After all, back-office systems have historically been left pretty much alone, with organizations typically viewing any modernization initiatives as costing too much, taking too much time, and generally being too complex to undertake.
“The typical in-house AR program runs the same way it has for the last 20 or 30 years, same tools, same processes, sometimes even the same people,” Ben Lamm, COO at Capital One Trade Credit, told PYMNTS. “It’s an outdated legacy program. It’s manual and clunky.”
And it’s generally not alone. Back-office functions like finance and accounting are generally lowest on the totem pole when it comes to receiving digital investments.
Insiders have told PYMNTS that despite an ongoing shift toward electronic and digital transactions, more than 6 in 10 firms (62%) use legacy methods to pay for commercial goods and services.
“Treasury operations historically have been bogged down with manual processes, but are often the last to get investment dollars for new software automation,” Krista Sharp, co-head of Treasury Services for Middle Market Banking and Specialized Industries at J.P. Morgan Chase, told PYMNTS.
But all that is slowly changing.
“We’ve done a great job as an industry, automating eCommerce for B2C. We have not got the equivalent in B2B commerce because B2B transactions are much more complex … but in the cloud, you can get all the parties together, the shippers, the insurance company, the manufacturers, the purchasers and we can automate that entirely,” explained Oracle’s Ellison. “It’s eCommerce for B2B, with banking and shipping and insurance, all included and rolled together.”

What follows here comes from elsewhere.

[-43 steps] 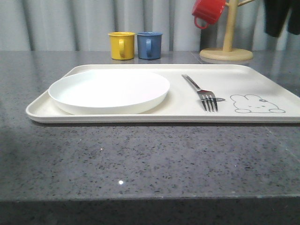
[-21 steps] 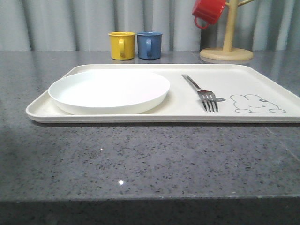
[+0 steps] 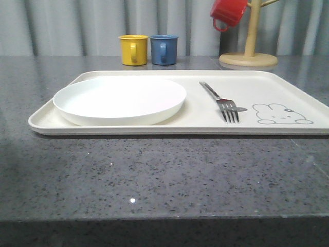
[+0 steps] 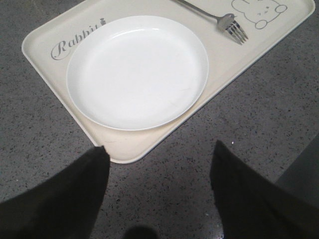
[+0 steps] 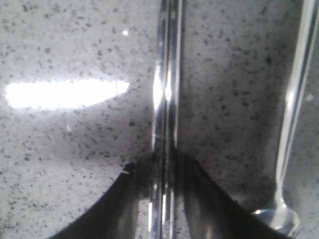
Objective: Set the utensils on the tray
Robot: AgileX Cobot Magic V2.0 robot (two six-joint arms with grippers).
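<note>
Front cam sits low at the desk (image 3: 154,175) edge, looking level across the tray (image 3: 288,87). Left wrist cam looks down from higher up, sharing that tray, plate (image 4: 137,69) and fork (image 4: 227,22). Right wrist cam is super close, probably chopsticks (image 5: 167,99).

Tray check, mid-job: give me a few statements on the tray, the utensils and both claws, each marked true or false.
1. The plate sits on the tray. True.
2. The fork lies on the plate. False: it lies on the tray, beside the plate, near the rabbit drawing.
3. The right claw is closed on the chopsticks. True.
4. The spoon is already on the tray. False: it lies on the speckled counter beside the chopsticks.
5. The left claw grips the tray rim. False: it is open and holds nothing.
</note>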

Read more: 10 Insiders on Generative AI’s Impact Across the Enterprise
To specialize AI models, they need to be trained on specialized data. As Ellison told investors, “The big issue about training one of these models is just getting this vast amount of data ingested into your GPU supercluster. It is a huge data problem in the sense you need so much data … AI doesn’t work without getting access to and ingesting enormous amounts of data.”
And the sheer volume of data that AI models need to be trained on also has to be up to date.
“In the healthcare field, in the legal field, new cases are being judged, new research being published all the time and for your AI models to be relevant they have to be up-to-date,” Ellison said.
The software updates of enterprise technology’s third act won’t be quarterly or even sequential, they will be real-time and always-on. And while they will be costly and compute heavy, they will spur even greater advances and help capture even more impactful efficiencies.
The story is no different for business workflows and enterprise operations. It is the third act, and it’s time for organizations slipping behind the ball to turn the page.